Publikation von Christoph Puppe
Kubernetes-Sicherheit: OpenShift und Rancher nach BSI-Anforderungen härten
Im letzten Teil der Serie zur Kubernetes-Absicherung treten zwei Distributionen an. Der OpenShift-Demo-Cluster in Version 4.12.13 stand nach zwei Stunden, per Terraform in der Google-Cloud installiert, mit 35 Operatoren, die den Betrieb übernehmen; wäre der Cluster ein Linux, wären die Operatoren die von systemd verwalteten Basisdienste. Seit Version 4.11 ersetzen elf Security Context Constraints die Pod Security Policies, Standard ist restricted.
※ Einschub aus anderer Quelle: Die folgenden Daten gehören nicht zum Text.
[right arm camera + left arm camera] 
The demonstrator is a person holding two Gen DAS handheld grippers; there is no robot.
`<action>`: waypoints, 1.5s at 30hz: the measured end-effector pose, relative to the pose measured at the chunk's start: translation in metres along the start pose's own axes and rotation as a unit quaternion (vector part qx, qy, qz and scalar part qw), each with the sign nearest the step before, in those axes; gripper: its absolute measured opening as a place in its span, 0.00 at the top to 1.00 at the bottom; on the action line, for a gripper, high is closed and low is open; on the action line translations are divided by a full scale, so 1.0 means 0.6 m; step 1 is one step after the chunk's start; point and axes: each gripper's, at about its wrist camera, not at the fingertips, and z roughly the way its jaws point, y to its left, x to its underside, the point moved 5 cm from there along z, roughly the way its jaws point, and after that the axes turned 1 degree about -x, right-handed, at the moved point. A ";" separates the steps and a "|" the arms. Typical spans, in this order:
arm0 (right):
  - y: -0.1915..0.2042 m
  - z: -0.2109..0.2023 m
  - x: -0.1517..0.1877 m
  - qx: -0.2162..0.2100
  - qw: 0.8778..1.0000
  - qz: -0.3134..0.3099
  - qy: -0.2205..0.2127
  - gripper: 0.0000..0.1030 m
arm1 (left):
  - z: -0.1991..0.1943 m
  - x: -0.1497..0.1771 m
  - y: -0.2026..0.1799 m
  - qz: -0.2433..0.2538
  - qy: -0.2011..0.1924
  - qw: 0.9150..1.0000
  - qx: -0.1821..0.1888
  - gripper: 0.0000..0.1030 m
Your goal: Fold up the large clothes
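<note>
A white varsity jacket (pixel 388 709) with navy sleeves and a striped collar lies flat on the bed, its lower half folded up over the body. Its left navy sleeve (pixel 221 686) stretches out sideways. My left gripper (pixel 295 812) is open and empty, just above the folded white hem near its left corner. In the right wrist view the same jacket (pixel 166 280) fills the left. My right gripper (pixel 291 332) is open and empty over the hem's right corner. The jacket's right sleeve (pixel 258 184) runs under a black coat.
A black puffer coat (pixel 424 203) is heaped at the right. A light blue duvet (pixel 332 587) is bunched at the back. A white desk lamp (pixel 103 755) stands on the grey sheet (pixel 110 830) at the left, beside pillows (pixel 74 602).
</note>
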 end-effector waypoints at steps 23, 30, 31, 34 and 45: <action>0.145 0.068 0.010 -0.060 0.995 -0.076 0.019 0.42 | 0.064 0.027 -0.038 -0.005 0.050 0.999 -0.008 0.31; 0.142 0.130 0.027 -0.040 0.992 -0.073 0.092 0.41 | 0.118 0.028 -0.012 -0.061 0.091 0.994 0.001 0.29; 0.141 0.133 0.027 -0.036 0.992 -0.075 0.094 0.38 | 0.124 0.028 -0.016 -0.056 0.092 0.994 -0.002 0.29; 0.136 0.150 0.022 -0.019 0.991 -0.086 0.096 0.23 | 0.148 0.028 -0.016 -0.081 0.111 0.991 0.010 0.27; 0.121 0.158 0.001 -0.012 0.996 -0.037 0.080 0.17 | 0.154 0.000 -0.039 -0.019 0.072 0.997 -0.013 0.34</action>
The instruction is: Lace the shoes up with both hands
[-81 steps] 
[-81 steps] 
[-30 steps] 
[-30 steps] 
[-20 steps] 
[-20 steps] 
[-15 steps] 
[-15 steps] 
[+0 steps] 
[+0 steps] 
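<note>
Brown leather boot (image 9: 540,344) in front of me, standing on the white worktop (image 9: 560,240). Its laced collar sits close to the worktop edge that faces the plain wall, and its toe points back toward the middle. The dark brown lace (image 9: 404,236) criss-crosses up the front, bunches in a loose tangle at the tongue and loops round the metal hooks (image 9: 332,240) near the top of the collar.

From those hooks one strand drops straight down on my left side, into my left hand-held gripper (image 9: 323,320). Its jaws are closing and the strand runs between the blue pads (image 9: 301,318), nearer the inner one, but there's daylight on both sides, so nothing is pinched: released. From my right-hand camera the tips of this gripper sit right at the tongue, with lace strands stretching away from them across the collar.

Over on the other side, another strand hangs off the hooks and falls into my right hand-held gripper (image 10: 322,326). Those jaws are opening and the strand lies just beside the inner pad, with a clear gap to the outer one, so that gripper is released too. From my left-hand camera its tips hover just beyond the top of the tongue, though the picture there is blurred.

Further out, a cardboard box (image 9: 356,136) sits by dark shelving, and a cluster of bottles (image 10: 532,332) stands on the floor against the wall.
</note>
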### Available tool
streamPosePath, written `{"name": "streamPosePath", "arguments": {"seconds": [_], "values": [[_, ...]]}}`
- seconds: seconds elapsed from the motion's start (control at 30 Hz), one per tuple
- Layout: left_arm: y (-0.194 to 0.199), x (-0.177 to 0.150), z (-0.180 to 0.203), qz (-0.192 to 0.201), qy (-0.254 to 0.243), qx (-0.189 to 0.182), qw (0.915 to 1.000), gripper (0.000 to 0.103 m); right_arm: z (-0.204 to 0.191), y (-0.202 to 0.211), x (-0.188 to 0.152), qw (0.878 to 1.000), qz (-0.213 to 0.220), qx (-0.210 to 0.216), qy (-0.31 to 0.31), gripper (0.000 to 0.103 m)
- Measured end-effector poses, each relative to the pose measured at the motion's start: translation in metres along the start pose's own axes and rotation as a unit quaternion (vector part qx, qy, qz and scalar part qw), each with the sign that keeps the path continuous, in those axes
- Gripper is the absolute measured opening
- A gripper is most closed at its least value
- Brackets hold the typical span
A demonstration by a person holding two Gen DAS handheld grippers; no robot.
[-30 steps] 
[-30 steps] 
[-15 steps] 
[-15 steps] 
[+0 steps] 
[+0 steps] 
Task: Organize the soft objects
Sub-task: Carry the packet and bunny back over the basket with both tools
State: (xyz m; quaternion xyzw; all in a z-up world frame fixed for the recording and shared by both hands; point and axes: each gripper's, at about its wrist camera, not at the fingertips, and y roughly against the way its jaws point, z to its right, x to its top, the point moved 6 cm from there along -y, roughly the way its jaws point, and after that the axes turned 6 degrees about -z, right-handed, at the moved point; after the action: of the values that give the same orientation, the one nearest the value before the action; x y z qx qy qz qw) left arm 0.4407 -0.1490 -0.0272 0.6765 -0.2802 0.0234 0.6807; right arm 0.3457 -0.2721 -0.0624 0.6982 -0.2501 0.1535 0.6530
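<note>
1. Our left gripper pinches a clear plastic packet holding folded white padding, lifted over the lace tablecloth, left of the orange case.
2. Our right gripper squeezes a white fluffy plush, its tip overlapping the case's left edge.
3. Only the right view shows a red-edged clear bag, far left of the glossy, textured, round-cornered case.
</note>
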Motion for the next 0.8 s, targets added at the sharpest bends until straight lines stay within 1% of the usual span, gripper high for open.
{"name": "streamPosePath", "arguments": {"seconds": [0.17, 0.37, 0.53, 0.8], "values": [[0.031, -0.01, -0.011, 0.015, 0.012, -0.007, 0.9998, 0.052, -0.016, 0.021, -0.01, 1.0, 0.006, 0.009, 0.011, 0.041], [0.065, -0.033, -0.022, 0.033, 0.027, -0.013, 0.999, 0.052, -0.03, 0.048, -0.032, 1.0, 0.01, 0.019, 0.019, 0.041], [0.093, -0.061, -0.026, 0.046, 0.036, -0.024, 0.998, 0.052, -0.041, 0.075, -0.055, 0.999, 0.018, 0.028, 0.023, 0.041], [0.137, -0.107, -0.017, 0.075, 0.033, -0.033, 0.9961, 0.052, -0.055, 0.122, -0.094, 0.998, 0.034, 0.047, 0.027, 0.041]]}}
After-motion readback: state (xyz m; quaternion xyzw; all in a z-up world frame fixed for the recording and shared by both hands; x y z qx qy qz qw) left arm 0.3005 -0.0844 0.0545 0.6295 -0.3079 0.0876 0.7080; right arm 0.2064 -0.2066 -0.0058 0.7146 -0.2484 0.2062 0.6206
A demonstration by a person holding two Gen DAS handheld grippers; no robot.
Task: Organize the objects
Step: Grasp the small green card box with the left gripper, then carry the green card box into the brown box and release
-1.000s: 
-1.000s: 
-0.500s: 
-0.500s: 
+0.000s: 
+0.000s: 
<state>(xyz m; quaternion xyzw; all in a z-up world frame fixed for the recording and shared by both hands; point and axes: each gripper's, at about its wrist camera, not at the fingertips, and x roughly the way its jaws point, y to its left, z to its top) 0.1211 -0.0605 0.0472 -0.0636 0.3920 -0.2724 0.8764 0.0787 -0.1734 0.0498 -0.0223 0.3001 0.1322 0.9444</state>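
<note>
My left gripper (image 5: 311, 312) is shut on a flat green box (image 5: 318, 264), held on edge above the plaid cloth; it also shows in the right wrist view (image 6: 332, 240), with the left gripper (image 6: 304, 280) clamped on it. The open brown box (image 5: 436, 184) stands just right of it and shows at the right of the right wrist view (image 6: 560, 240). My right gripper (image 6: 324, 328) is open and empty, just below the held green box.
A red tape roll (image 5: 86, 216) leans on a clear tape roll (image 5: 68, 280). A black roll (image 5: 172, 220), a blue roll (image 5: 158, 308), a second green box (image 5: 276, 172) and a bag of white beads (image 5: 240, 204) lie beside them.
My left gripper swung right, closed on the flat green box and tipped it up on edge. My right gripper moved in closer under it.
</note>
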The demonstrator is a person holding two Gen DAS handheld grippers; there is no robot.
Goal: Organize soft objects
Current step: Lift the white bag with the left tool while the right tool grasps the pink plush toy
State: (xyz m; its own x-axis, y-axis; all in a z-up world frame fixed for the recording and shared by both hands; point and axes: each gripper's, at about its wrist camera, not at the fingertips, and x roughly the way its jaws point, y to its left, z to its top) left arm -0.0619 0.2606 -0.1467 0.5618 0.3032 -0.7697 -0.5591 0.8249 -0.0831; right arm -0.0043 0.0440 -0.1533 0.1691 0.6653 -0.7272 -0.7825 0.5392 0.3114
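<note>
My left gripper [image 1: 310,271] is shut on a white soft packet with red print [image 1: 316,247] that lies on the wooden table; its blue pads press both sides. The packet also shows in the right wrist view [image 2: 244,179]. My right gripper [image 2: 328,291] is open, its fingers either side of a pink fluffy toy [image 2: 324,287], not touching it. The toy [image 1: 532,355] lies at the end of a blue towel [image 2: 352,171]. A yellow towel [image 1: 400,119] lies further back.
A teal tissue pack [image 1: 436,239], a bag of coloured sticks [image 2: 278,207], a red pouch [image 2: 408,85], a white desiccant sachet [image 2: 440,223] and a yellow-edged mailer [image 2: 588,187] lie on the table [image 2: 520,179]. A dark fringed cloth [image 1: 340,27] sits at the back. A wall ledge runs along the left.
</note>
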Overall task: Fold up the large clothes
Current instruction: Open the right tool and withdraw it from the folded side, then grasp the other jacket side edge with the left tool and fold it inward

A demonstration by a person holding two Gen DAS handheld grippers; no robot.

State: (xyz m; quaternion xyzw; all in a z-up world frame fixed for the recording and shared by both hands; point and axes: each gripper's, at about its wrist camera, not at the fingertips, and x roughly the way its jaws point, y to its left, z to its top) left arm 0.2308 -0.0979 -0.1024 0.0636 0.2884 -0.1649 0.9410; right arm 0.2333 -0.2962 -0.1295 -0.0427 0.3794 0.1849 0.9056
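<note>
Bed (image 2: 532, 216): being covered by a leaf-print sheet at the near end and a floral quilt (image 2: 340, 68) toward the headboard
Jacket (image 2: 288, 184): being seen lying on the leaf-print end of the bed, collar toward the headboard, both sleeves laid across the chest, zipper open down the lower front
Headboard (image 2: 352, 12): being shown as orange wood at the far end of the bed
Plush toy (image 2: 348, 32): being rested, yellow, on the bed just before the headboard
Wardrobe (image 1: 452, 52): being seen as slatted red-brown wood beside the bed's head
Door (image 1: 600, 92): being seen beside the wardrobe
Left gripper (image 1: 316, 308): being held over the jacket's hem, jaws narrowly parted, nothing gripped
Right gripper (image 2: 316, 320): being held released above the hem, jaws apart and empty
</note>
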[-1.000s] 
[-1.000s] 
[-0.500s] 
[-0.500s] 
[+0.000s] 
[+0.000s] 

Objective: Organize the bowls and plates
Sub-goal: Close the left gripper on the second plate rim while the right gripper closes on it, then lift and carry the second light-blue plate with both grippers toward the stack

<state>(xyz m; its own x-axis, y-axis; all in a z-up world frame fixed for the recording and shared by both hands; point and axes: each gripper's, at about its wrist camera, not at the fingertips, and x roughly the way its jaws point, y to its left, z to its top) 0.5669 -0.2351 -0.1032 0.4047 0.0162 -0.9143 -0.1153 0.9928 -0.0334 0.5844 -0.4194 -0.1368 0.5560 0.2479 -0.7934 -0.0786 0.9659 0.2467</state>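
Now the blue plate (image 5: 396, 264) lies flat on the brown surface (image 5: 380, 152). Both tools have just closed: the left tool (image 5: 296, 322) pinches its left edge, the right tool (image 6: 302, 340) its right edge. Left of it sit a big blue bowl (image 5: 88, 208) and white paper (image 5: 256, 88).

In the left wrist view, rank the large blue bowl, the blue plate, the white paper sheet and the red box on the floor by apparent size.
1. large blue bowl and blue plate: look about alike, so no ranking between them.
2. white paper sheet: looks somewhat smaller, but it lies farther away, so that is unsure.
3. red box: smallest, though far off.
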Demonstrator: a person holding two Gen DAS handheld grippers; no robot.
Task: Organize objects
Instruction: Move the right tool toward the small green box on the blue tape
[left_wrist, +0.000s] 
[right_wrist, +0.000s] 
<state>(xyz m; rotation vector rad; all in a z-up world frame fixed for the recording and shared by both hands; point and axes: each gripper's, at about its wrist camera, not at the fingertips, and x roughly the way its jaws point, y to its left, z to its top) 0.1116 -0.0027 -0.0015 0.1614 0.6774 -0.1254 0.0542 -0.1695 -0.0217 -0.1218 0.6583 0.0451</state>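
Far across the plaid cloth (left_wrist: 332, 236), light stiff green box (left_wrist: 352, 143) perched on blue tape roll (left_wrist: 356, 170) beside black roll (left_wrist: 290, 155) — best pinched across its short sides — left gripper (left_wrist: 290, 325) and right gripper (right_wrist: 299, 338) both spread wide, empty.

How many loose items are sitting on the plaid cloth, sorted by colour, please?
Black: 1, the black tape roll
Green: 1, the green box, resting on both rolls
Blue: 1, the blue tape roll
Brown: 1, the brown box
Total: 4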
Die für die Absicherung nötigen Operatoren fehlen aber in der Defaultinstallation: der Compliance Operator mit OpenSCAP, der File Integrity Operator mit AIDE, der Security Profiles Operator für SECCOMP- und SELinux-Profile. Schwerster Mangel bei SYS.1.6.A5: Die Admin-Webkonsole hängt am selben Loadbalancer wie die Anwendungen. In den OpenShift-Images fanden sich etliche Verwundbarkeiten, für immerhin 26 existieren Exploits; dafür muss der Operator Hub mit fast 500 Paketen den Vergleich mit den Hyperscalern nicht fürchten. Rancher, seit 2020 bei SUSE, liefert mit K3s, RKE und RKE2 drei ausgereifte Distributionen; das Update von Kubernetes 1.24 auf 1.25 lief in zwei Minuten durch, ohne die Workloads zu stören. Doch als Node-Betriebssystem wählt Rancher per Default ein betagtes Ubuntu 18.04 LTS, und die NeuVector-Installation scheiterte im Test. Zwei Tabellen bewerten die Anforderungen der Bausteine SYS.1.6 und APP.4.4; weder Constraints noch Sicherheitsoperatoren ersetzen eine ausgereifte Cloud Workload Protection Platform. Wer alles aus einer Hand will, dürfte bei OpenShift landen, wer mehr Freiheit sucht, eher bei Rancher.